In France, I was taught to write in cursive when I was six to ten years of age (alongside vocabulary, grammar, grammatical conjugation and so on). Once I completed this instruction, I never thought of changing my penmanship style because that was what my maîtresses d’école had always shown me.
During my PhD, I happened to teach a couple of hundred of students at my university for three years and was extremely surprised by two statistics that I did not meticulously compute: they are only my own hunches. Please do not hesitate to correct it and add a reference.
- More than 80% of the students I taught in France were not using cursive writing at all.
- Nearly every time one of my students wrote something using (connected) cursive, their handwriting was harder to read than when they wrote something using (unconnected) block letters (“printing”, or sometimes “printscript” or “print script”).
Another statistic that I noticed is that the boys I taught usually used cursive more often than the girls did.

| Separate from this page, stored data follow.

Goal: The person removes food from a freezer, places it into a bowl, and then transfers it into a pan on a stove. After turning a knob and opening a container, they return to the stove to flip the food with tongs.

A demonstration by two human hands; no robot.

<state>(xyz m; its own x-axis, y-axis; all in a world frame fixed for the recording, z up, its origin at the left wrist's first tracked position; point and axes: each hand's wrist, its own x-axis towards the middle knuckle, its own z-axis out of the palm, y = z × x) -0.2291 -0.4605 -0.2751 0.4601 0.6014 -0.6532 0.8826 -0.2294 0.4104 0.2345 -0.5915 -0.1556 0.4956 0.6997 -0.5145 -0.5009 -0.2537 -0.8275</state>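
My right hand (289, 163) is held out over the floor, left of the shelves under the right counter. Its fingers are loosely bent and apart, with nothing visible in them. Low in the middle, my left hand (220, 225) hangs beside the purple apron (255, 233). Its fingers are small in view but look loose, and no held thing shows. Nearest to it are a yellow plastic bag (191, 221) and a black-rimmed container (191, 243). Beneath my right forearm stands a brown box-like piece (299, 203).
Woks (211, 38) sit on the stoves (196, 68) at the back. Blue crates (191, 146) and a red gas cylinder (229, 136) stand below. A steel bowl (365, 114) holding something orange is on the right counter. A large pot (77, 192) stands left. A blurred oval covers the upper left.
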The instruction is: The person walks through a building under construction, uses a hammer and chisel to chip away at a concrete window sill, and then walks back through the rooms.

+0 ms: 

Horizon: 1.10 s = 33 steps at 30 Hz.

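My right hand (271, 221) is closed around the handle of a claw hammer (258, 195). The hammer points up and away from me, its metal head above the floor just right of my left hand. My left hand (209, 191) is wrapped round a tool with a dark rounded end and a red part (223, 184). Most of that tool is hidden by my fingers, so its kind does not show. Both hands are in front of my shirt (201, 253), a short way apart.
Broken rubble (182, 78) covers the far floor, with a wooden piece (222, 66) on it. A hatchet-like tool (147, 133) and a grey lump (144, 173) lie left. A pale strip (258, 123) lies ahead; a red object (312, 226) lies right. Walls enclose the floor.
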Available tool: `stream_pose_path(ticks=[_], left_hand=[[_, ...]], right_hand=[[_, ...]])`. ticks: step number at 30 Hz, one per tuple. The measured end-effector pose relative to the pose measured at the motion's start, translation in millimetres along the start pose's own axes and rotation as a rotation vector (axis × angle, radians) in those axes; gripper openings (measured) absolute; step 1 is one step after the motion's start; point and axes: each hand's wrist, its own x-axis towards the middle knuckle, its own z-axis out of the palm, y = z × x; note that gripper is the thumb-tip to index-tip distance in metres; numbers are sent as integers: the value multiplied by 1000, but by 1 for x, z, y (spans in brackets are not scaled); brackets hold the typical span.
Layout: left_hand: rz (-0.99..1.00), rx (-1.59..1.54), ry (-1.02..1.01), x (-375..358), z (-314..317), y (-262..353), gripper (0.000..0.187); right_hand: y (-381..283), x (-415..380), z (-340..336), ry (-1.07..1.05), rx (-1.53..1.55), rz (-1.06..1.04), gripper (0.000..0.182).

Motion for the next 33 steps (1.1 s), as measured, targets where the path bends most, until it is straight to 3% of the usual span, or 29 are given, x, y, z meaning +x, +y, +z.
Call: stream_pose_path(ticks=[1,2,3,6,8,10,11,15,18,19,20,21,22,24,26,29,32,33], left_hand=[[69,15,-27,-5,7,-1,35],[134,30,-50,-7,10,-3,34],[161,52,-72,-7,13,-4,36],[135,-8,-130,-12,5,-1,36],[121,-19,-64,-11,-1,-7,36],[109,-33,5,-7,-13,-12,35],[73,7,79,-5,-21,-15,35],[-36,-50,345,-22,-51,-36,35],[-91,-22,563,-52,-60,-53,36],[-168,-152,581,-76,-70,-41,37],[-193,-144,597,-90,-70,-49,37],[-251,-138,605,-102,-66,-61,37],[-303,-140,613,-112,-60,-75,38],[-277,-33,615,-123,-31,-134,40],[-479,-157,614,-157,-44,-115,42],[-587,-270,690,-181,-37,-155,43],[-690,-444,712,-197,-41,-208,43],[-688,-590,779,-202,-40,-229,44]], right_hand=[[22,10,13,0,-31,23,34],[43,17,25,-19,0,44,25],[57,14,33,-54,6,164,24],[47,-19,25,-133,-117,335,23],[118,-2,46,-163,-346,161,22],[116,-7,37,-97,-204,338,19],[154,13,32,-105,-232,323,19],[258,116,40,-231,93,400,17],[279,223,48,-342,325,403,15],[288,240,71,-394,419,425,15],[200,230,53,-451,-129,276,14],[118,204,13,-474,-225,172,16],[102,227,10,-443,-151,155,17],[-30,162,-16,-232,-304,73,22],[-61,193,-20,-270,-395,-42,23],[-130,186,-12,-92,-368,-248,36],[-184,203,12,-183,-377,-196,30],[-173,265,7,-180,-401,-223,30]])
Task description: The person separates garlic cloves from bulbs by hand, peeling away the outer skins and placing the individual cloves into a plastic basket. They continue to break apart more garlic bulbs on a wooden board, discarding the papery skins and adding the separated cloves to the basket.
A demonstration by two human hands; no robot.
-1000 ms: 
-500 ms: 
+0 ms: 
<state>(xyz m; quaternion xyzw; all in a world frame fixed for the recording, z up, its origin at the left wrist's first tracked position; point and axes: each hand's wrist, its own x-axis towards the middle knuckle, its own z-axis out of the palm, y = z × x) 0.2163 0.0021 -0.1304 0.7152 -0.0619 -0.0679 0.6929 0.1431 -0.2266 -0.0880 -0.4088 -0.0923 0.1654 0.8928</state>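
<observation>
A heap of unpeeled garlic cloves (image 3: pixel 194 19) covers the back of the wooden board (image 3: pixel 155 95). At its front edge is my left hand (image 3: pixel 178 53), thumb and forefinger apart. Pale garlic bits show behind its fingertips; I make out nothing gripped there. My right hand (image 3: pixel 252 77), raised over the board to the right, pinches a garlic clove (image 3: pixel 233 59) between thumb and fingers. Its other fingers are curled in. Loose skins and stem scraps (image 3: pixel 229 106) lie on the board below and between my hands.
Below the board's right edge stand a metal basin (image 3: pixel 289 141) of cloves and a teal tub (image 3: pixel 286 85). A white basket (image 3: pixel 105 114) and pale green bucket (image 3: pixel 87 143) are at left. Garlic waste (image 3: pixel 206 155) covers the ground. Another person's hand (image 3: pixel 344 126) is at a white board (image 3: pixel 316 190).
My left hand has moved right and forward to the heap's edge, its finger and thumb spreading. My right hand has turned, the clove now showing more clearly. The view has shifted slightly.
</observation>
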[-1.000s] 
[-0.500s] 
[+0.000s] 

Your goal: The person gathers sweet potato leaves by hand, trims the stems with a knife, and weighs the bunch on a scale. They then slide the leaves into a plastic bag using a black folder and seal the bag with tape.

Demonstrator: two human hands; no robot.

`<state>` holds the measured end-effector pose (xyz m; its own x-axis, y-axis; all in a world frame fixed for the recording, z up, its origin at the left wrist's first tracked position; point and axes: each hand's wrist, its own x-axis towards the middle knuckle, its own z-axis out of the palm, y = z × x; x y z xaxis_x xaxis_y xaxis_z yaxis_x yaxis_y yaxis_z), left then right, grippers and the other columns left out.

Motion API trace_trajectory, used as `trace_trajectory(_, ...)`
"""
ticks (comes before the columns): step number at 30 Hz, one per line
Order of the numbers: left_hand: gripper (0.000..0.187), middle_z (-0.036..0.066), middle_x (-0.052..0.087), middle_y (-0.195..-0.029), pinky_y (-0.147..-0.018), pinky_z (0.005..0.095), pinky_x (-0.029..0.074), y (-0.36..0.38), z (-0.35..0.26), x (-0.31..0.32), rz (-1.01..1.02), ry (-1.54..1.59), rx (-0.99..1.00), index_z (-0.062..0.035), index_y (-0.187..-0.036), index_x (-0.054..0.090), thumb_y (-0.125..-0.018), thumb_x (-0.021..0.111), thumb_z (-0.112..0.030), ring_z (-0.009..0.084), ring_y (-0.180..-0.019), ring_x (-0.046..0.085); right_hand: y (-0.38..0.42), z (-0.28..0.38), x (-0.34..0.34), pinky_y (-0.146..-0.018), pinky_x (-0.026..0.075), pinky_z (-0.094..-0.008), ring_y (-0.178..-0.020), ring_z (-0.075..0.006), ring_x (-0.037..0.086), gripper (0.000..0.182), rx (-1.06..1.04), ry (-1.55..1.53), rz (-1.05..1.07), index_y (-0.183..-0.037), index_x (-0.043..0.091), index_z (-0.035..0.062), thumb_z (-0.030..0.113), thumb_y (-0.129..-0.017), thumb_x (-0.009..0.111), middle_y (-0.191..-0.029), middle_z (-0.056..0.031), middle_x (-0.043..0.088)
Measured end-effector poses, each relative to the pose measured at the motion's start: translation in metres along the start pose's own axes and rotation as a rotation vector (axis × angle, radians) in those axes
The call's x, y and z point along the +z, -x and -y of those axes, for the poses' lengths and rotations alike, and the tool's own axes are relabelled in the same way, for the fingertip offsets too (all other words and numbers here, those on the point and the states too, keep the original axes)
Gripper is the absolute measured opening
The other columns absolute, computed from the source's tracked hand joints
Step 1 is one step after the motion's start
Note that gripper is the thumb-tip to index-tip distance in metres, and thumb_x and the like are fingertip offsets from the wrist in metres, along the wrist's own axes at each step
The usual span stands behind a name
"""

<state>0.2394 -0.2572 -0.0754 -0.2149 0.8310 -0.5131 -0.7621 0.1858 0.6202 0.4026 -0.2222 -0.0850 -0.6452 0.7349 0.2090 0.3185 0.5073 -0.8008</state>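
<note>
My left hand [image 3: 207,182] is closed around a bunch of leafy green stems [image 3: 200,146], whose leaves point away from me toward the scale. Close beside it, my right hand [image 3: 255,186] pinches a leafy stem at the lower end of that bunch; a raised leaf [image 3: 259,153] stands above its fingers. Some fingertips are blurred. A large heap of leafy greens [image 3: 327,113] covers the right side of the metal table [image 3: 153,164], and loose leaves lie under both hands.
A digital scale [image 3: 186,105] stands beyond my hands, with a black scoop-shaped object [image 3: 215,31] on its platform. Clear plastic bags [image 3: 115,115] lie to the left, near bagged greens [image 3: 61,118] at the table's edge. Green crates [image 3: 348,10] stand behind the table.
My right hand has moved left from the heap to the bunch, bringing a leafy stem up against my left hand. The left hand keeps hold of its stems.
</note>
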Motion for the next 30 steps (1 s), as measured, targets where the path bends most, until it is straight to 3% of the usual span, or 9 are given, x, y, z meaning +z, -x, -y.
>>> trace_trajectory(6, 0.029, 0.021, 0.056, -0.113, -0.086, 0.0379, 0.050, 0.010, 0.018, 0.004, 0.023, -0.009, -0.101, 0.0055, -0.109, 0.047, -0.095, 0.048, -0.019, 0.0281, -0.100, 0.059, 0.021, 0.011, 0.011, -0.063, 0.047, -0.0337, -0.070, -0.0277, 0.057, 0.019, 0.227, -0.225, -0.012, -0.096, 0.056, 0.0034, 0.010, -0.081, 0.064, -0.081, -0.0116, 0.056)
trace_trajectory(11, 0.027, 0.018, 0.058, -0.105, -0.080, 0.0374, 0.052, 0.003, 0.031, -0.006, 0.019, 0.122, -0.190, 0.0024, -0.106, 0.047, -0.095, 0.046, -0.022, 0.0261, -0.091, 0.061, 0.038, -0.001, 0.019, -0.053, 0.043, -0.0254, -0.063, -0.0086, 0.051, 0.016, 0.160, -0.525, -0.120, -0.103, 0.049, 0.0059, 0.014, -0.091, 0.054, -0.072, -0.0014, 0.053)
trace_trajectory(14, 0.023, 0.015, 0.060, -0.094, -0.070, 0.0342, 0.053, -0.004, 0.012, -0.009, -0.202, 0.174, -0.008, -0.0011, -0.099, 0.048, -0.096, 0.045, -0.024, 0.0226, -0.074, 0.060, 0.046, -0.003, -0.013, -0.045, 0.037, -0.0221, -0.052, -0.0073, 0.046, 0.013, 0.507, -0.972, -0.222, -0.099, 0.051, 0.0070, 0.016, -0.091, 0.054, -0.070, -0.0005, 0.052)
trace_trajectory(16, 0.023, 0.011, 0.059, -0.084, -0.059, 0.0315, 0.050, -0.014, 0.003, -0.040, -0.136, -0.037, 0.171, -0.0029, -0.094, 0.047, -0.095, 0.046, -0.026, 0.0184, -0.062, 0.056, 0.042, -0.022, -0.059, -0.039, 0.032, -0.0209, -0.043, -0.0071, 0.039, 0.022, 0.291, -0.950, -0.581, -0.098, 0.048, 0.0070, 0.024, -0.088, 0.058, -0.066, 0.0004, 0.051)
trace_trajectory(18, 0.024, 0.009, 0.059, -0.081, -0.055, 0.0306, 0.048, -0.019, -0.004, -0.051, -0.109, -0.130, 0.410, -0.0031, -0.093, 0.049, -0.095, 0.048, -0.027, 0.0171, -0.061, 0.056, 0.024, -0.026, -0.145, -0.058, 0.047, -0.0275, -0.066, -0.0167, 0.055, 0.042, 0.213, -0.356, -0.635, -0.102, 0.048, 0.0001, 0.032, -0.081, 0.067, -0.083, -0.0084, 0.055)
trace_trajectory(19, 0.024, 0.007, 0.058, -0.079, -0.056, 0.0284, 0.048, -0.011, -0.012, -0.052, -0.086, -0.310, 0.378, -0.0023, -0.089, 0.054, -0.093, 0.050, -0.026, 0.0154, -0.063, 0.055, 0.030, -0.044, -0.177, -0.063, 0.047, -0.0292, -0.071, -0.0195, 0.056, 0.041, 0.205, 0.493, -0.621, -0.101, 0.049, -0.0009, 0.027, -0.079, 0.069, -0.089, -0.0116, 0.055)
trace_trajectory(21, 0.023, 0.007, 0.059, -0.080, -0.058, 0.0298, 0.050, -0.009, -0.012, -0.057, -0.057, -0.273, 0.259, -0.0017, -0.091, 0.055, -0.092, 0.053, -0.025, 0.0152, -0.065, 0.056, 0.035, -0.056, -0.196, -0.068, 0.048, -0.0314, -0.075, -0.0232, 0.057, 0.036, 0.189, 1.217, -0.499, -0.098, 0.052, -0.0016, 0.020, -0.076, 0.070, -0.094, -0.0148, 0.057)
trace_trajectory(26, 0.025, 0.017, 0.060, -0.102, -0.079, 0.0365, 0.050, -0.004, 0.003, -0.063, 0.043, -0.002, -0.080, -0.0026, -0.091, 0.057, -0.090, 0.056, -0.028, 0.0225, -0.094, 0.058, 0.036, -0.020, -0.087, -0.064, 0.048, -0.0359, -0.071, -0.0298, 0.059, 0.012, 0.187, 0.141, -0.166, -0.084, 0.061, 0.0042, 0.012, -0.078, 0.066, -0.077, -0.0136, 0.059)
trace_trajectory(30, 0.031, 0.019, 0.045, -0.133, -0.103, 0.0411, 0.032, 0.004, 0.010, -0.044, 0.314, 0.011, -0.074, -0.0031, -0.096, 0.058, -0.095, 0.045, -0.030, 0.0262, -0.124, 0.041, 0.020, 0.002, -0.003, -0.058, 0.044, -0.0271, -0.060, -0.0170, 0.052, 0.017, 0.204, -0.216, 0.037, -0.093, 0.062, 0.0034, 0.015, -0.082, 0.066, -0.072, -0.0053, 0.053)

Also during my PhD, I decided to learn printscript, and after more than ten years of my father telling me that my handwriting is illegible, he for the first time said that I wrote something by hand that he could easily read!
My questions are:
- Why did my teachers never decide to teach another handwriting script (or “hand”) and instead always focused only on cursive if at the end more than 80% of my students did not use cursive for writing competitive exams?
- Is all this specific to France? Does it change for English-speaking countries? Are Anglophone students also always taught cursive handwriting at a young age, not just unconnected block lettering, and what are the reasons behind this?
Wikipedia says that writing in cursive is generally faster that using block lettering, but fastest isn't always best.